Malaysian GDP nearly tripled, from 15.8 to 34.2 billion ringgit, in the decade.
Philippine GDP almost doubled, from 83.4 to 154.9 billion pesos.
Singapore GDP more than doubled, from 8.5 to 18.4 billion Singapore dollars by 1980.
Thai GDP almost doubled, from 220.2 to 432.2 billion baht.
In short, from 1950 to 1980, economic nationalism
had been a successful strategy in Southeast Asia.
The 1975-1985 era began with the fall of Vietnam, Laos, and Cambodia to communist forces in 1975.
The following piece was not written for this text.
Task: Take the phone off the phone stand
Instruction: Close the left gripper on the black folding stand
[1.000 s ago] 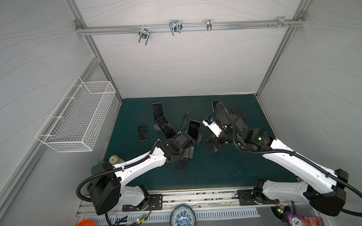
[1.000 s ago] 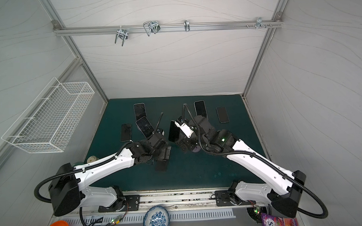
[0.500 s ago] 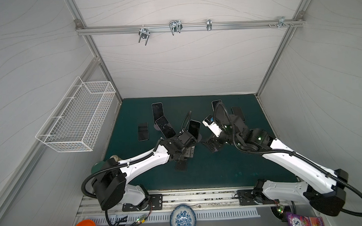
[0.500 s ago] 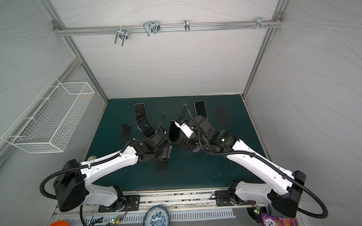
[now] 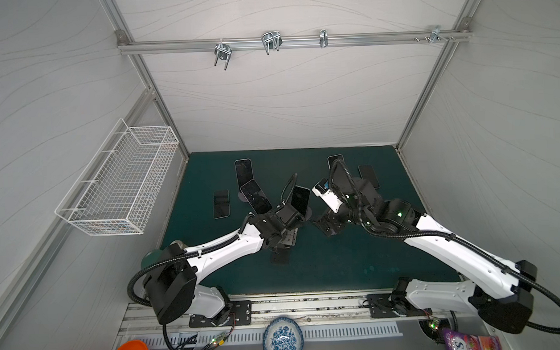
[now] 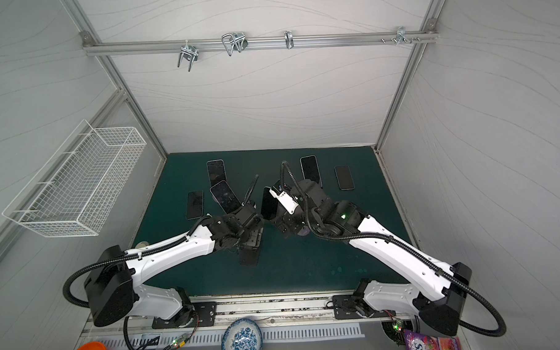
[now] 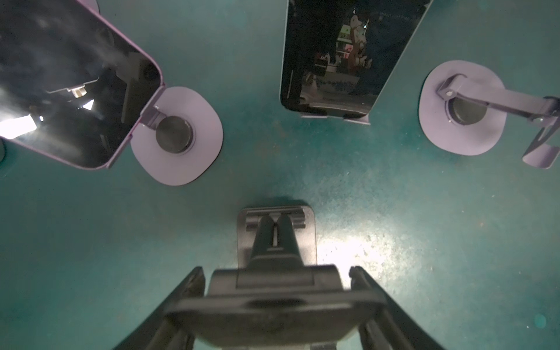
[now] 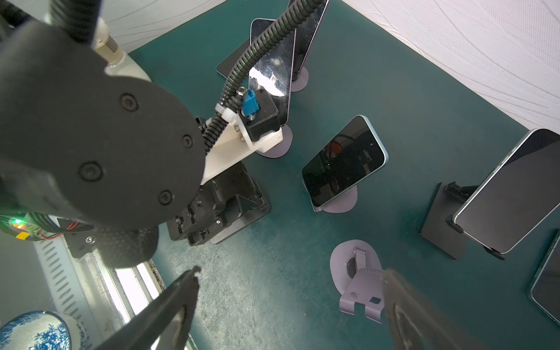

Laos was the least developed of the three, both economically and politically. Despite the abdication of King Savang Vatthana, the new successor communist regime was drawn from the same élite that had previously served the monarchy. Nevertheless, Laos like other communist regimes had its era of rehabilitation camps, retribution against minorities such as the Hmong, who had been allies of the United States in the war, and other political undesirables. However, this period was transitory and Laos soon sought to establish normal relation with the United States, Thailand, and the World Bank. Indeed, Laos came under virtual World Bank tutelage. Lao development was slow in the 1970s.
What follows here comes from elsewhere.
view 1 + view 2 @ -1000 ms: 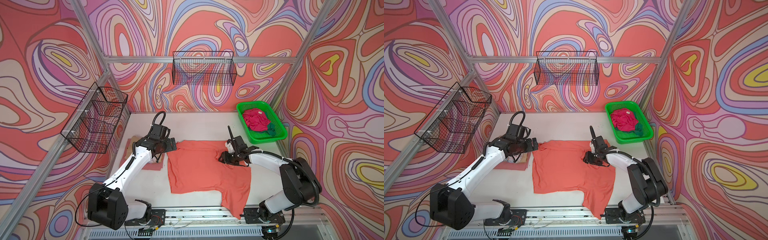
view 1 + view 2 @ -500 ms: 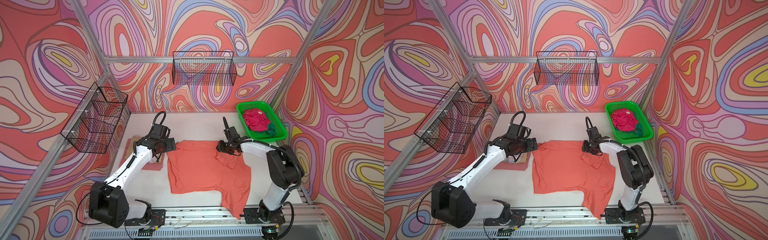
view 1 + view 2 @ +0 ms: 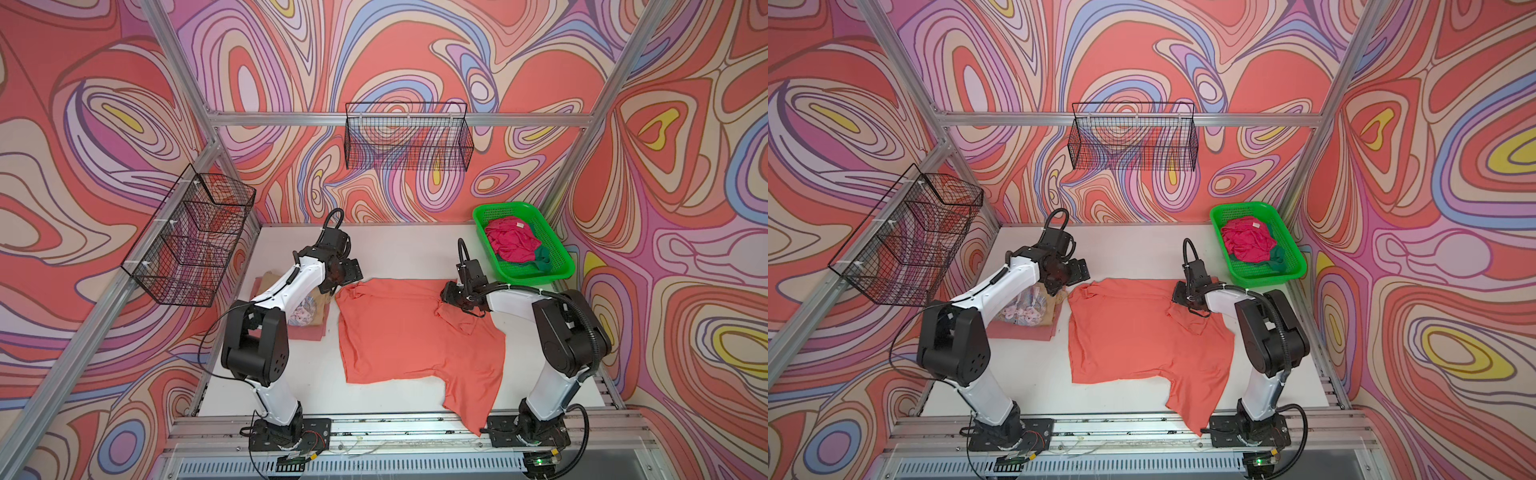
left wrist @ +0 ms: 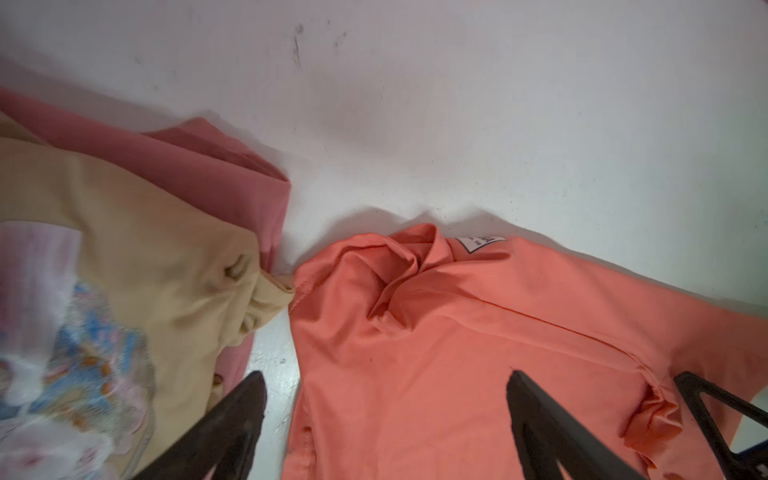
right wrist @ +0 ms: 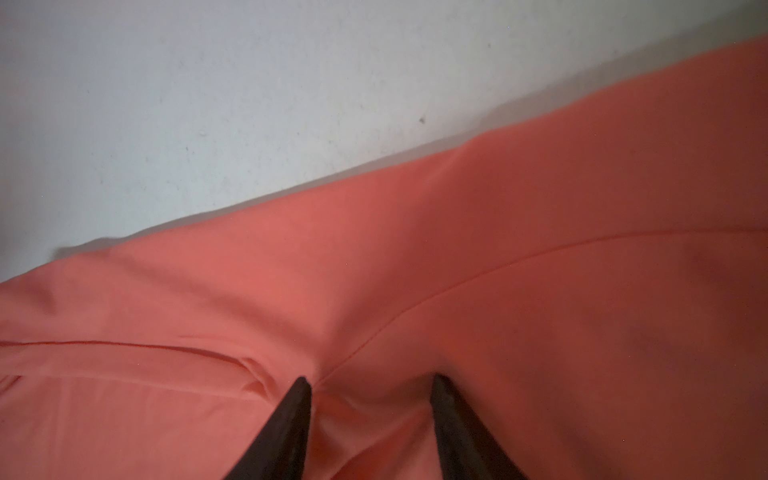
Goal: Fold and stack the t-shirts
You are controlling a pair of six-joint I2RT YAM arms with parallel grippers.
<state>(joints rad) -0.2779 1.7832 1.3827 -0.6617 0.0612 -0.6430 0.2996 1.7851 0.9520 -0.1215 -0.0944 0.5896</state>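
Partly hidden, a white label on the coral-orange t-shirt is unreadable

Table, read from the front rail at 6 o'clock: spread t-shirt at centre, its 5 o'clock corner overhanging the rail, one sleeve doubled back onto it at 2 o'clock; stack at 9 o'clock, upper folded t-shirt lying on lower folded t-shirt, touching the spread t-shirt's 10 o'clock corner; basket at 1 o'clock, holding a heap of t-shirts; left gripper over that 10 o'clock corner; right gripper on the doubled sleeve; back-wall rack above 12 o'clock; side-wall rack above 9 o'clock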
Cambodia underwent savage Khmer Rouge oppression from 1975 to 1979. Perhaps two million of its citizens were murdered. The intelligent, the literate, the urban, were declared to be the class enemies of the Cambodian people by the Khmer Rouge. A generation of recovery, learning, and development was lost. The Khmer Rouge sought to make time stand still or go backwards.
Vietnam was flushed with victory in 1975 and jubilantly adopted a virtual carbon copy of the Soviet Russian development model. The generation of aging leaders who had successfully waged war were convinced communist ideologues, but they proved unable to apply ideological organizing principles to the homely problems of economic development. One feels that the Vietnamese leadership turned to making war against the Khmer Rouge in December 1978 with relief. Waging war was something they knew how to do. The Soviets subsidized the Vietnamese war effort in Cambodia. They also made vast amounts of low-cost fertilizer and energy supplies available. Strains on the Soviet economy became evident in the 1980s, however, and by 1985, when Gorbachev assumed power, the Soviets were forced to cease their support of the Vietnamese economy.
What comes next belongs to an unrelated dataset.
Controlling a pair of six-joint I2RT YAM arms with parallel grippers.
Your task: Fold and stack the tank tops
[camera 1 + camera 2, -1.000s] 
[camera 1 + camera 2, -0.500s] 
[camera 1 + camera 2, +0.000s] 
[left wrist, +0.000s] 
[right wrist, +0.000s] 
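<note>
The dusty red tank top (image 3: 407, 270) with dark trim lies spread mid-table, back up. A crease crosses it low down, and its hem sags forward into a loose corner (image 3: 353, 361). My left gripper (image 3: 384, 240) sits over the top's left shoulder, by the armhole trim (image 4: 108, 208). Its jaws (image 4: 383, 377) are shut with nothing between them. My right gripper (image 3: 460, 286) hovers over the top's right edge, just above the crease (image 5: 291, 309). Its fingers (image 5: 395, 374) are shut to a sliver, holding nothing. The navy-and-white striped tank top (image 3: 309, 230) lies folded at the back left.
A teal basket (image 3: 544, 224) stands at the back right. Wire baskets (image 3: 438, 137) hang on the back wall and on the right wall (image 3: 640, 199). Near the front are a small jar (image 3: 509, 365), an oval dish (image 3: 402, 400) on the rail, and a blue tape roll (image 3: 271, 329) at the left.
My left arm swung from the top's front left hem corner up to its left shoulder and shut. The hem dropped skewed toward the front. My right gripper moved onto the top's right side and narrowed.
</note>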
Little progress was taking place in Laos as the 1975-1985 period ended.
Vietnam was mired down in the Cambodian war in 1985. At that time, when Gorbachev took power in the Soviet Union, Vietnam was informed that Soviet economic problems were so severe that its military and economic assistance would be ending. This put pressure on the Vietnamese leadership to adopt new policies. If Russia were no longer to be a strategic partner, Vietnam would be forced to improve relations with the America. Movement toward the development of such policies began at the Sixth Party Congress of the communist party of Vietnam in 1986. The wartime leadership was retired and market opening policies adopted. Vietnam began withdrawing its military units from Cambodia and seeking normalization of relations with the United States, including supporting U. S. efforts to account for servicemen missing during the war. The Seventh Party Congress took place in 1991 and confirmed these policies. Meanwhile, Vietnam began achieving seven and eight percent rates of growth. Relations with the United States were normalized in 1995 and Vietnam entered the Association of Southeast Asian Nations (ASEAN).